A final da Copa do Mundo de 2026 colocou frente a frente duas das maiores escolas do futebol mundial. De um lado, a Argentina, representante da América do Sul e liderada pelo consagrado Lionel Messi. Do outro, a Espanha, potência europeia que chegou à decisão tendo como um de seus principais destaques o jovem Lamine Yamal, que completou 19 anos no dia 13 de julho.
Em uma partida equilibrada e emocionante, realizada em Nova Jersey, nos Estados Unidos, as duas seleções terminaram o tempo regulamentar empatadas sem gols. A Argentina ficou com dez jogadores após a expulsão de Enzo Fernández, e a decisão seguiu para a prorrogação.
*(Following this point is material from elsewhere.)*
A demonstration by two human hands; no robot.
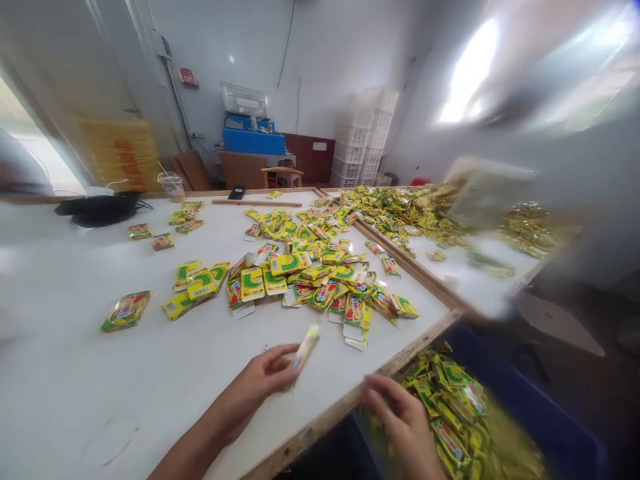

Aos 106 minutos, o atacante Ferran Torres, que havia começado a partida no banco de reservas, marcou o gol que definiu a vitória espanhola por 1 a 0. O lance nasceu de uma jogada pela direita, seguida pela assistência de cabeça de Nico Williams para o arremate decisivo de Torres.
Com o resultado, a Espanha conquistou sua segunda Copa do Mundo masculina, repetindo o feito alcançado em 2010. Para os espanhóis, foi uma noite de festa e de celebração por uma nova geração que reúne juventude, talento e organização coletiva. Para os argentinos, ficou a tristeza pela perda do bicampeonato consecutivo, mas também o reconhecimento à trajetória de Messi e à campanha da seleção sul-americana.
A Copa do Mundo de 2026 foi realizada conjuntamente por México, Canadá e Estados Unidos, tornando-se a primeira edição masculina sediada por três países. A grande decisão encerrou um torneio histórico, disputado pela primeira vez com a participação de 48 seleções.
Brasil continua sendo o maior campeão
Mesmo sem conquistar o título em 2026, o Brasil permanece como o maior vencedor da história das Copas do Mundo, mantendo as cinco estrelas conquistadas em 1958, 1962, 1970, 1994 e 2002. Nenhuma outra seleção alcançou cinco títulos mundiais no futebol masculino.
A Seleção Brasileira inicia agora um novo ciclo sob o comando do técnico italiano Carlo Ancelotti. A CBF renovou o contrato do treinador até a Copa do Mundo de 2030, garantindo quatro anos de preparação para reorganizar a equipe, revelar novos talentos e buscar o tão sonhado hexacampeonato mundial.
Legenda sugerida para a foto:
A seleção espanhola, campeã da Copa do Mundo de 2026 e dona da segunda estrela de sua história.